Basson has also constructed a new model of female sexual response that incorporates the importance of emotional intimacy, sexual stimuli, and relationship satisfaction (see Figure 3).6 This model acknowledges that female sexual functioning proceeds in a more complex and circuitous manner than male sexual functioning and that female functioning is dramatically and significantly affected by numerous psychosocial issues (e.g., satisfaction with the relationship, self-image, previous negative sexual experiences).
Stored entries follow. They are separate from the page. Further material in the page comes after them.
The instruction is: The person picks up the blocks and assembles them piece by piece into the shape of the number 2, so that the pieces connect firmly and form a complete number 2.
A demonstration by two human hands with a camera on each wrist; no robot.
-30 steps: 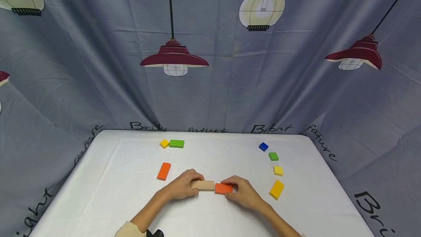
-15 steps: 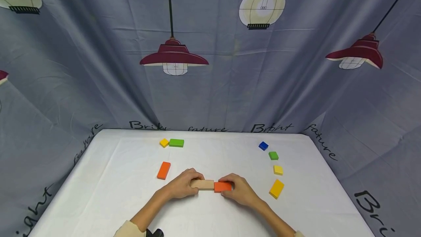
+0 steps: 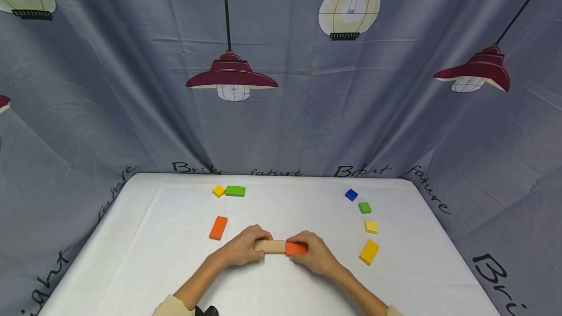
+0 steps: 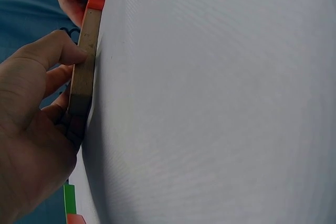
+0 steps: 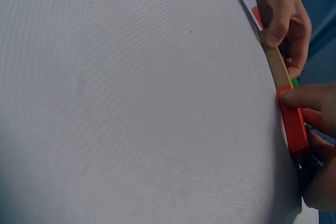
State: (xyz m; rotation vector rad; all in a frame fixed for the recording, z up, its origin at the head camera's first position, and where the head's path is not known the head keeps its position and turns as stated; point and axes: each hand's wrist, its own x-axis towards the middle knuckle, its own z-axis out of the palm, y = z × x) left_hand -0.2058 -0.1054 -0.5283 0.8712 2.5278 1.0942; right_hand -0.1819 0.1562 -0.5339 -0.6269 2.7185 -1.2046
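Observation:
Near the middle of the white table lies a plain wooden block (image 3: 273, 246), and the left hand (image 3: 244, 246) pinches its left part between thumb and fingers. Against the block's right end sits an orange-red block (image 3: 296, 248). The right hand (image 3: 317, 253) grips that one, thumb on the near side and fingers on the far side. In the left wrist view the wooden block (image 4: 86, 61) meets the orange-red block (image 4: 97, 1) end to end. From the right wrist the orange-red block (image 5: 294, 124) shows with the right thumb on its side.
On the left of the table (image 3: 158, 238) are an orange block (image 3: 218, 228), a yellow block (image 3: 219, 191) and a green block (image 3: 235, 191). To the right stand a blue block (image 3: 351, 195), a small green block (image 3: 365, 207) and two yellow blocks (image 3: 369, 252).
The right hand has moved slightly left along with the orange-red block, closing the small gap to the wooden block, then slid further left over it. The left hand has stayed in place.

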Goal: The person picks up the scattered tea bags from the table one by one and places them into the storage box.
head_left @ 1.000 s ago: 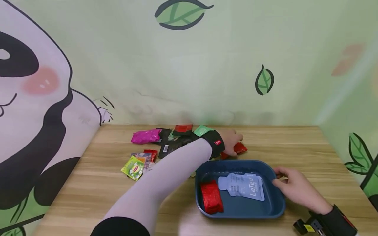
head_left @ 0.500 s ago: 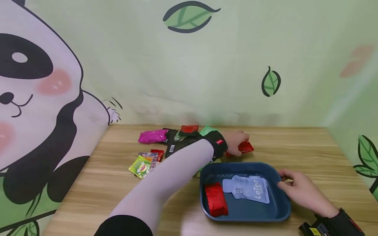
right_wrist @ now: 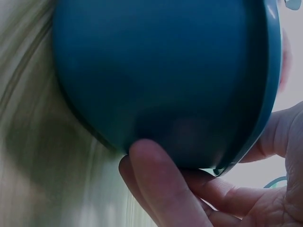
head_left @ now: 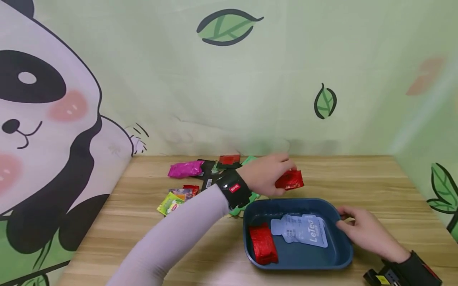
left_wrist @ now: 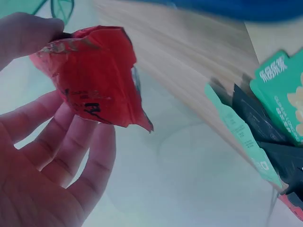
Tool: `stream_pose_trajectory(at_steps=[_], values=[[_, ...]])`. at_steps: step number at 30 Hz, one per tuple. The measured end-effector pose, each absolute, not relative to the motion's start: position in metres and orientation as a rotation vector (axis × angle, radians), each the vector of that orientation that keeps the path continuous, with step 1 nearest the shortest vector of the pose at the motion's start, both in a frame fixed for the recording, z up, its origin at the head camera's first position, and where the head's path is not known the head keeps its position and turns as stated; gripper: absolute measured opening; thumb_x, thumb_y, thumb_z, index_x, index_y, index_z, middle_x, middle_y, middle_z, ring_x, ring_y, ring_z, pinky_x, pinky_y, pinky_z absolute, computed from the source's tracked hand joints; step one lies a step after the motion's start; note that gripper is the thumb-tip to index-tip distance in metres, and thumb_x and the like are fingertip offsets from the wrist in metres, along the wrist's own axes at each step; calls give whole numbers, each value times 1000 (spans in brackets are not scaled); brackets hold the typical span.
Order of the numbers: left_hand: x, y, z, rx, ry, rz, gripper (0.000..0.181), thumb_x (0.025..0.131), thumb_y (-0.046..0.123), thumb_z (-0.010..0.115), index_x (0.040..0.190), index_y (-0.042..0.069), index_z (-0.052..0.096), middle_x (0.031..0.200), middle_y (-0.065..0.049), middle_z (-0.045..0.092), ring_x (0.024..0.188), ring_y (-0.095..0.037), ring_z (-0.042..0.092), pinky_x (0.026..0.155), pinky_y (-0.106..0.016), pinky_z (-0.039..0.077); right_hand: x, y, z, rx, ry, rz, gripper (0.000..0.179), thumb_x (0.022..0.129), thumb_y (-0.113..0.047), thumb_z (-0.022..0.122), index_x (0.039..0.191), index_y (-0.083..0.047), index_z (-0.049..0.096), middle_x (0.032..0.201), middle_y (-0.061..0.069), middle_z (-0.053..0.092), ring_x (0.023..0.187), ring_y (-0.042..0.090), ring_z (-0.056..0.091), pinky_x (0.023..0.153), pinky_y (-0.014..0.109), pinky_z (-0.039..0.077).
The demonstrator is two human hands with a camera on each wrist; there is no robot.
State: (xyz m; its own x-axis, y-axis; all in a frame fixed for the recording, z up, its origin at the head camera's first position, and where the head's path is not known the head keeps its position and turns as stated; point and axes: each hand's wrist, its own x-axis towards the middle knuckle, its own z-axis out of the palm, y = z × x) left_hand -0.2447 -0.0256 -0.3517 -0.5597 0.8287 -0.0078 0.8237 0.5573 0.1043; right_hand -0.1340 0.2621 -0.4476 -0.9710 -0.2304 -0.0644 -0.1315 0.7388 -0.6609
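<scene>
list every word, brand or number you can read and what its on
"LeTea": pale blue pouch in the tray
"GUIHUA", next letters unclear: green packet
Too small or blurred: other print on both, the red packet in the left hand, lime packet, pale green packet, red tag on the wristband

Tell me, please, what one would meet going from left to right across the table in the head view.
A yellow-green packet, a red-and-black packet, the left hand, the red packet it holds, then the right hand at the blue tray's right end.
</scene>
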Motion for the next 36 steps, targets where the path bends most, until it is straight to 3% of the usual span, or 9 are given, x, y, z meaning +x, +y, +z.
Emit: stream_pose_trajectory(at_steps=[18,36], values=[[-176,-19,-366,1606,2610,15,65,81,45,70,137,15,56,110,6,53,91,-4,47,76,-15,41,-137,261,-447,-323,2767,-1055,32,91,-16,64,115,4,66,111,15,68,87,15,63,70,28,51],[-140,6,-382,1617,2489,-119,62,83,54,67,133,19,59,109,8,55,88,-3,48,83,-13,40,-136,266,-447,-310,2759,-1056,36,92,-18,63,118,7,63,113,17,68,89,18,65,71,29,53]])
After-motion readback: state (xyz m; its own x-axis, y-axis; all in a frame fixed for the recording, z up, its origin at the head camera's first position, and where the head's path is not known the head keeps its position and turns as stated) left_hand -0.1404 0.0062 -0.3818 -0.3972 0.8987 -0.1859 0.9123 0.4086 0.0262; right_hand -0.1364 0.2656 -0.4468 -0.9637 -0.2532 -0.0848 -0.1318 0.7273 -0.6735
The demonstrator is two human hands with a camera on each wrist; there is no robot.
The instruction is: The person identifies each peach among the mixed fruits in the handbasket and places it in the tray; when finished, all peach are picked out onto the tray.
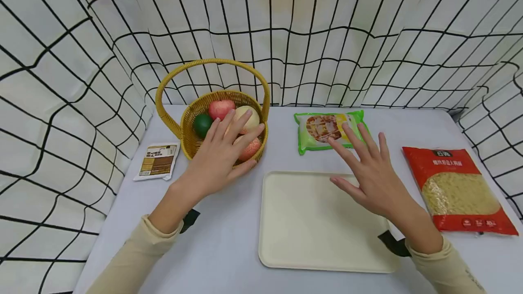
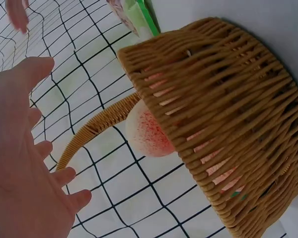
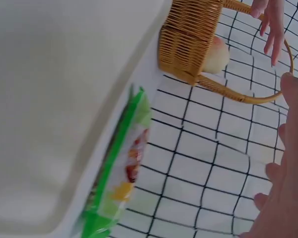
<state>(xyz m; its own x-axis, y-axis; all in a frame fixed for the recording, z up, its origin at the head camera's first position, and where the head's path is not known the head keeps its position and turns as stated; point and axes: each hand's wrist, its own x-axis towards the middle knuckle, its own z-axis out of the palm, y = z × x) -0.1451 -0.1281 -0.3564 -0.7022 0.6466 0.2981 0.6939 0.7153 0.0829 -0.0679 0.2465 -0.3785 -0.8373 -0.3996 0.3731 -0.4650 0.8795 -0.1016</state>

According to Basson, women have many reasons for engaging in sexual activity other than sexual hunger or drive, as the traditional model suggests. Although many women may experience spontaneous desire and interest while in the throes of a new sexual relationship or after a long separation from a partner, most women in long-term relationships do not frequently think of sex or experience spontaneous hunger for sexual activity. In these latter cases, Basson suggests that a desire for increased emotional closeness and intimacy or overtures from a partner may predispose a woman to participate in sexual activity. From this point of sexual neutrality—where a woman is receptive to being sexual but does not initiate sexual activity—the desire for intimacy prompts her to seek ways to become sexually aroused via conversation, music, reading or viewing erotic materials, or direct stimulation. Once she is aroused, sexual desire emerges and motivates her to continue the activity. On the road to satisfaction, there are many points of vulnerability that may derail or distract a woman from feeling sexually fulfilled. The Basson model clarifies that the goal of sexual activity for women is not necessarily orgasm but rather personal satisfaction, which can manifest as physical satisfaction (orgasm) and/or emotional satisfaction (a feeling of intimacy and connection with a partner).6,8

References

  1. Masters WH, Johnson VE. Human Sexual Response. Boston, MA: Little, Brown; 1966.
  2. Kaplan HS. Disorders of Sexual Desire and Other New Concepts and Techniques in Sex Therapy. New York, NY: Brunner/Hazel Publications; 1979.
  3. Berman JR, Bassuk J. Physiology and pathophysiology of female sexual function and dysfunction. World J Urol 2002;20:111-118.
  4. Working Group on A New View of Women’s Sexual Problems. A new view of women’s sexual problems. Electronic Journal of Human Sexuality 2000;3. www.ejhs.org/volume 3/newview.htm. Accessed 3/21/05.
  5. Whipple B. Women’s sexual pleasure and satisfaction. A new view of female sexual function. The Female Patient 2002;27:39-44.
  6. Basson R. Female sexual response: the role of drugs in the management of sexual dysfunction. Obstet Gynecol 2001;98:350-353.
  7. Whipple B, Brash-McGreer K. Management of female sexual dysfunction. In: Sipski ML, Alexander CJ, eds. Sexual Function in People with Disability and Chronic Illness. A Health Professional’s Guide. Gaithersburg, MD: Aspen Publishers, Inc.; 1997, pp 509-534.
  8. Walton B, Thorton T. Female sexual dysfunction. Curr Wom Health Rep 2003;3:319-326.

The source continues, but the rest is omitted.